Я головой мотнул, тут и врать-то не пришлось, хочу, говорю, конечно, хочу. А ему тот, что уходил, в руки кусок кольца колбасного подаёт, полукопчёного. Я тогда под блокаду такую не брал, если припоминаете, она не лежит, протухла бы, не сырокопчёная потому что – та пролежит до самой смерти, разве что только высохнет натвердо.
Он от кольца откусил и медленно так жевать стал, неспешно, смакуя кусок во рту. А у меня чуть обморок не случился от этого дела. А он жуёт и смотрит на меня, пристально, не отпуская глазами. Смотрит и жуёт. Жуёт и смотрит, как будто специально так делает, хочет довести до безумия.
Прожевал как надо, но глотать не стал, а во рту переболтал со слюной, потом харкнул как-то внутри себя и всё это снова смешал у себя в кашу. И кашу это выплюнул мне под ноги. И сказал, что, мол, жри давай, Гирш, гостинец наш, пользуйся. А не примешь угощенье моё, обижусь и попрошу помощников своих волю тебе окоротить, по самый корень. И кивнул на мой неприкрытый орган. И снова внимательно посмотрел мне в глаза, изучал в них своё что-то, я тогда не понимал, чего он хочет, пахан этот седой. А он головой дёрнул, и тут же моложавый со шрамом подскочил к нему и нагнулся. Пахан говорит: давай, мол, Мотя, посодействуй Гиршу этому подношеньем нашим отобедать, а то и нежравшим останется, и помыться не успеет.
Тот ко мне подходит, который колбасу принёс, Мотя, руку протягивает и мошонку мою обхватывает, целиком, всей лапой. И оттягивает, так что больно стало, еле терпел. А, оттянув, лезвие самодельное из-за спины достаёт и к низу мошонки приставляет. Без намёка на улыбку. А полоска эта стальная в бритву наточена, видно сразу.

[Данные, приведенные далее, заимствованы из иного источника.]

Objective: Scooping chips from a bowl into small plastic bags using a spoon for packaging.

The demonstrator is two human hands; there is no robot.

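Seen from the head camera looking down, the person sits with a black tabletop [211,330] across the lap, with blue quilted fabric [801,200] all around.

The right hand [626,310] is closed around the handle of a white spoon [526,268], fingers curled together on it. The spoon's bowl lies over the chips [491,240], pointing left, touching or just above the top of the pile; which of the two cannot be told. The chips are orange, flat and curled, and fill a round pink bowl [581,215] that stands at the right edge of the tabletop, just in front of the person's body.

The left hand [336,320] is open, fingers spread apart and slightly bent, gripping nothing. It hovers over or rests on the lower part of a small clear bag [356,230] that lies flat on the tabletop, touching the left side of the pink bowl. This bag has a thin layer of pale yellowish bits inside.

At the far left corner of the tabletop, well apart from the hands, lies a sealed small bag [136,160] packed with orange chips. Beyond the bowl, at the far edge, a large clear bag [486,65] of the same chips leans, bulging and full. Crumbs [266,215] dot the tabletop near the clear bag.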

Не бахвалятся они, вижу. Всё у них серьёзно, и всё жутко. Молчат, ждут, на меня смотрят. А я понимаю через страх свой – голова как часы молотит, – что одно движение острого этого лезвия, и не мужик я больше до самой смерти, если вообще жилец, и поздно потом разбираться, надо было честь свою отстаивать человеческую и мужскую или не надо. Но об этом голова моя думала, когда я, преодолевая смертельный позор, дикое отвращение и нечеловеческий голод, присел на корточки и уже протягивал руку к растекшемуся по полу колбасному плевку, чтобы соскрести, что подберётся, и сунуть в рот. Только пахан остановил меня, оттолкнув руку ногой, и сказал: не-ет, мол, пехотинец Гирш, так дело не пойдёт, миленький мой. Ты ротиком её, ротиком давай, колбаску мою, ротиком, а не ручкой своей. И с коленок, с коленок. И чтоб запаха даже не осталось от неё, усёк?

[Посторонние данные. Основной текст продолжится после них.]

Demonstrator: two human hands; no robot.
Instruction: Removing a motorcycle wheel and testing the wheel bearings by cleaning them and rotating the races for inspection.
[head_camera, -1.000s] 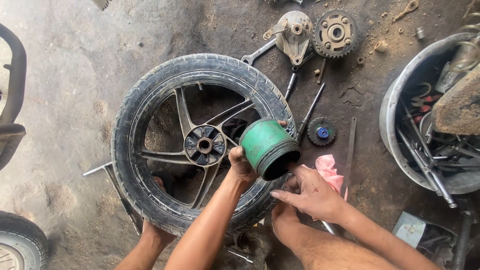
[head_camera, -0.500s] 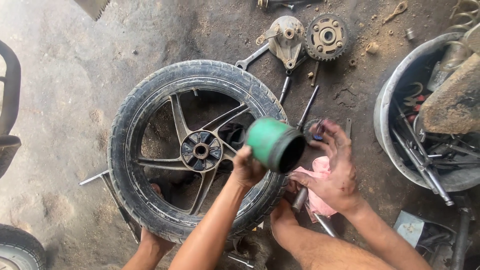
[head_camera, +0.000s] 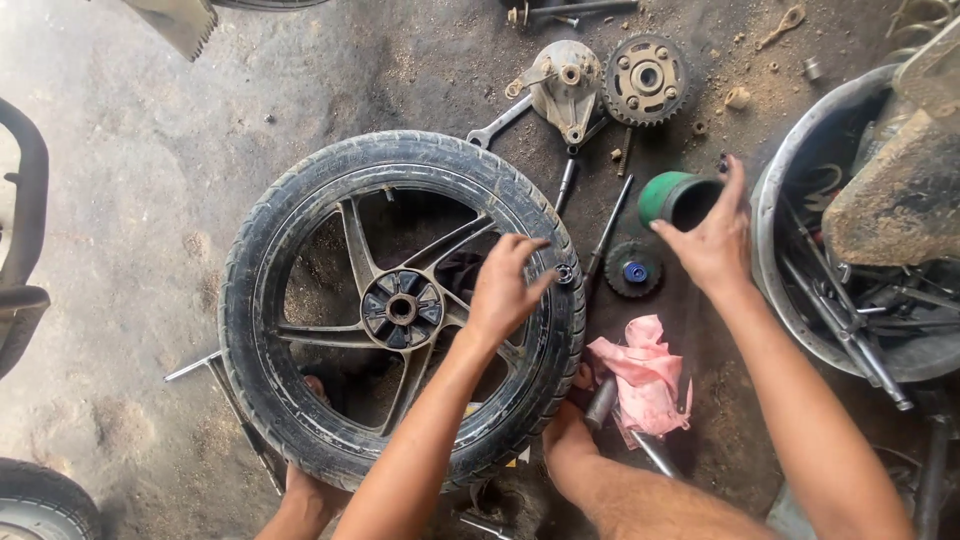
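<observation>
Cup (head_camera: 678, 198), green, right of the wheel (head_camera: 400, 310): right hand (head_camera: 712, 240) fingers curled round its rim; left hand (head_camera: 503, 290) over the spokes, fingers loosely spread, gripping nothing

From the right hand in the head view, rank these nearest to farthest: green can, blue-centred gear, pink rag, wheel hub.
From the right hand:
1. green can, touching its fingers
2. blue-centred gear, just left
3. pink rag, below, toward the person
4. wheel hub, far left inside the tyre

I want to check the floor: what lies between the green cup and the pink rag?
In the head view, a small dark gear with a blue centre lies between the green cup and the pink rag.
</observation>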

Я молча перенёс вес тела на колени и, упершись руками в деревянный настил, медленно стал подносить губы к плевку. И запах от него, от колбасной этой жижи, волнительный и смердящий, достигал, казалось мне, самой середины моей съёжившейся от стыда и от ужаса души. И вдруг капнуло на жижу эту откуда-то и зашипело, я и догадался, что это сам же и плачу, что это слёзы мои собираются под глазами в ядовитые кислотные струйки и медленно стекают вниз, выжигая себе на коже русла. А тот, с ножом и шрамом, так и продолжал рядом стоять, ждал, наверное, отсекать мне яйца или ещё подождать.